WHAT TO PRODUCE | Precise copying is required. Return the data below in full.

GIVEN INFORMATION |
------------------------------------
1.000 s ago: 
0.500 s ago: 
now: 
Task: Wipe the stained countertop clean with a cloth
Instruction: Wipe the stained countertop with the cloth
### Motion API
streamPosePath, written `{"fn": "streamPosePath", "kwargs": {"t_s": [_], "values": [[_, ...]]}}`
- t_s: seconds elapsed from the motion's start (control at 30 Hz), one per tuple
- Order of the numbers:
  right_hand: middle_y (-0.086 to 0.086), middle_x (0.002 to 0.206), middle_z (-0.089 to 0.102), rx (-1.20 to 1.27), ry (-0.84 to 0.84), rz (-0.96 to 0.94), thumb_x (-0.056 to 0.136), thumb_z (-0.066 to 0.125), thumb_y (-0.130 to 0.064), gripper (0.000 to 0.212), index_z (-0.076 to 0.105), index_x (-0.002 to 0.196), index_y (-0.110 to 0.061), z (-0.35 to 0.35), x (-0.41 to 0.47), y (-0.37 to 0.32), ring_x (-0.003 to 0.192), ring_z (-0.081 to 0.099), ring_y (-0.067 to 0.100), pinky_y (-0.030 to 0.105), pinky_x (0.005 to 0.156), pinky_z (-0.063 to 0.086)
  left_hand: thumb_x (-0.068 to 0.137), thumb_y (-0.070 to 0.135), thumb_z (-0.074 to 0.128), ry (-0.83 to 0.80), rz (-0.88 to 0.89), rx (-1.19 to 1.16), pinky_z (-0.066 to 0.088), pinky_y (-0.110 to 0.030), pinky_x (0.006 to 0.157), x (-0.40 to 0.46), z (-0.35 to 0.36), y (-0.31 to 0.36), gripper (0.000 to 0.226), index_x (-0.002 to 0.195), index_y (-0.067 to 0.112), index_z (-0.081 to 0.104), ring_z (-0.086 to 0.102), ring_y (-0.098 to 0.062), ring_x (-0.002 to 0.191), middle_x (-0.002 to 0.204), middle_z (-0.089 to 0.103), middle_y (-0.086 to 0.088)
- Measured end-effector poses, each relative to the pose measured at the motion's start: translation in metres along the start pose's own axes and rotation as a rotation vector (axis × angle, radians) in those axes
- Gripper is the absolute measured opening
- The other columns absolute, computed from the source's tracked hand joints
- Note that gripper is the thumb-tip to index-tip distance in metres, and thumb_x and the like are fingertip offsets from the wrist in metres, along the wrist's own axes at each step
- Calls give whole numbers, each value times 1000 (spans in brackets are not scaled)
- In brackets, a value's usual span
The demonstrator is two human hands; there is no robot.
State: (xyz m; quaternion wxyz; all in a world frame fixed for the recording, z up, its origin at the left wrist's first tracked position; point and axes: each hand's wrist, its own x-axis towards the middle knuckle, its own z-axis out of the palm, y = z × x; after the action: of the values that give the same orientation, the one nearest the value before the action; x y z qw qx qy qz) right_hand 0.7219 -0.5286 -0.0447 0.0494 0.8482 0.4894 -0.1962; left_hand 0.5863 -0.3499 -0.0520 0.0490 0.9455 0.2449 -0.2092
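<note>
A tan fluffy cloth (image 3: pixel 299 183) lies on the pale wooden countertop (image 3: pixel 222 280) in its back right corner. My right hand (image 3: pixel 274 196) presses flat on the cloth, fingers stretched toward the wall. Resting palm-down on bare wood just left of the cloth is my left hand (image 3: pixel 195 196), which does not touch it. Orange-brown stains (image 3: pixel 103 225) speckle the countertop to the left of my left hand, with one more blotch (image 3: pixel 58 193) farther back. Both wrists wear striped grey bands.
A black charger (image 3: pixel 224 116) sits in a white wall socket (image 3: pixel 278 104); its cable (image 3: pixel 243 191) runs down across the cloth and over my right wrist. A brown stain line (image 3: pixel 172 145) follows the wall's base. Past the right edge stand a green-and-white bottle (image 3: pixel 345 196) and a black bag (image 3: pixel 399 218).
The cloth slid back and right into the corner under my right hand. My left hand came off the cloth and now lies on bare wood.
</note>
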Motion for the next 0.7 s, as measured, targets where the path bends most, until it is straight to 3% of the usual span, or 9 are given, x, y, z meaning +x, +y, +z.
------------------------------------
ANSWER FOR THE TASK |
1.000 s ago: 
0.500 s ago: 
now: 
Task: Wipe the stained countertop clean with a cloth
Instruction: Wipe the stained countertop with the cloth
### Motion API
streamPosePath, written `{"fn": "streamPosePath", "kwargs": {"t_s": [_], "values": [[_, ...]]}}`
- t_s: seconds elapsed from the motion's start (control at 30 Hz), one per tuple
- Order of the numbers:
  right_hand: middle_y (-0.086 to 0.086), middle_x (0.002 to 0.206), middle_z (-0.089 to 0.102), rx (-1.20 to 1.27), ry (-0.84 to 0.84), rz (-0.96 to 0.94), thumb_x (-0.056 to 0.136), thumb_z (-0.066 to 0.125), thumb_y (-0.130 to 0.064), gripper (0.000 to 0.212), index_z (-0.076 to 0.105), index_x (-0.002 to 0.196), index_y (-0.110 to 0.061), z (-0.35 to 0.35), x (-0.41 to 0.47), y (-0.37 to 0.32), ring_x (-0.003 to 0.192), ring_z (-0.081 to 0.099), ring_y (-0.067 to 0.100), pinky_y (-0.030 to 0.105), pinky_x (0.005 to 0.156), pinky_z (-0.063 to 0.086)
  left_hand: thumb_x (-0.068 to 0.137), thumb_y (-0.070 to 0.135), thumb_z (-0.074 to 0.128), ry (-0.83 to 0.80), rz (-0.88 to 0.89), rx (-1.19 to 1.16), pinky_z (-0.066 to 0.088), pinky_y (-0.110 to 0.030), pinky_x (0.006 to 0.157), x (-0.40 to 0.46), z (-0.35 to 0.36), y (-0.31 to 0.36), gripper (0.000 to 0.226), index_x (-0.002 to 0.195), index_y (-0.067 to 0.112), index_z (-0.081 to 0.104), ring_z (-0.086 to 0.102), ring_y (-0.098 to 0.062), ring_x (-0.002 to 0.191), middle_x (-0.002 to 0.204), middle_z (-0.089 to 0.103), middle_y (-0.086 to 0.088)
- Measured end-effector poses, each relative to the pose measured at the motion's start: translation in metres along the start pose's own axes and rotation as a rotation vector (axis × angle, radians) in those axes
- Gripper is the absolute measured opening
- The other columns absolute, computed from the source's tracked hand joints
- Note that gripper is the thumb-tip to index-tip distance in metres, and thumb_x and the like are fingertip offsets from the wrist in metres, along the wrist's own axes at each step
- Calls give whole numbers, each value times 1000 (spans in brackets are not scaled)
- In brackets, a value's usual span
The demonstrator is two human hands; there is no robot.
State: (xyz m; quaternion wxyz; all in a world frame fixed for the recording, z up, its origin at the left wrist's first tracked position; point and axes: each hand's wrist, its own x-axis towards the middle knuckle, its own z-axis out of the palm, y = z × x; after the action: of the values that give the same orientation, the one nearest the value before the action; x y z qw qx qy qz) right_hand 0.7219 -0.5286 -0.0447 0.0494 0.8482 0.4894 -0.1962; left_hand 0.5863 -0.3499 -0.0520 0.0490 0.9455 0.2449 -0.2092
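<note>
A tan fluffy cloth (image 3: pixel 299 183) lies on the pale wooden countertop (image 3: pixel 222 280) in its back right corner. My right hand (image 3: pixel 274 196) presses flat on the cloth, fingers stretched toward the wall. Resting palm-down on bare wood just left of the cloth is my left hand (image 3: pixel 195 196), which does not touch it. Orange-brown stains (image 3: pixel 103 225) speckle the countertop to the left of my left hand, with one more blotch (image 3: pixel 58 193) farther back. Both wrists wear striped grey bands.
A black charger (image 3: pixel 224 116) sits in a white wall socket (image 3: pixel 278 104); its cable (image 3: pixel 243 191) runs down across the cloth and over my right wrist. A brown stain line (image 3: pixel 172 145) follows the wall's base. Past the right edge stand a green-and-white bottle (image 3: pixel 345 196) and a black bag (image 3: pixel 399 218).
The cloth slid back and right into the corner under my right hand. My left hand came off the cloth and now lies on bare wood.
</note>
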Motion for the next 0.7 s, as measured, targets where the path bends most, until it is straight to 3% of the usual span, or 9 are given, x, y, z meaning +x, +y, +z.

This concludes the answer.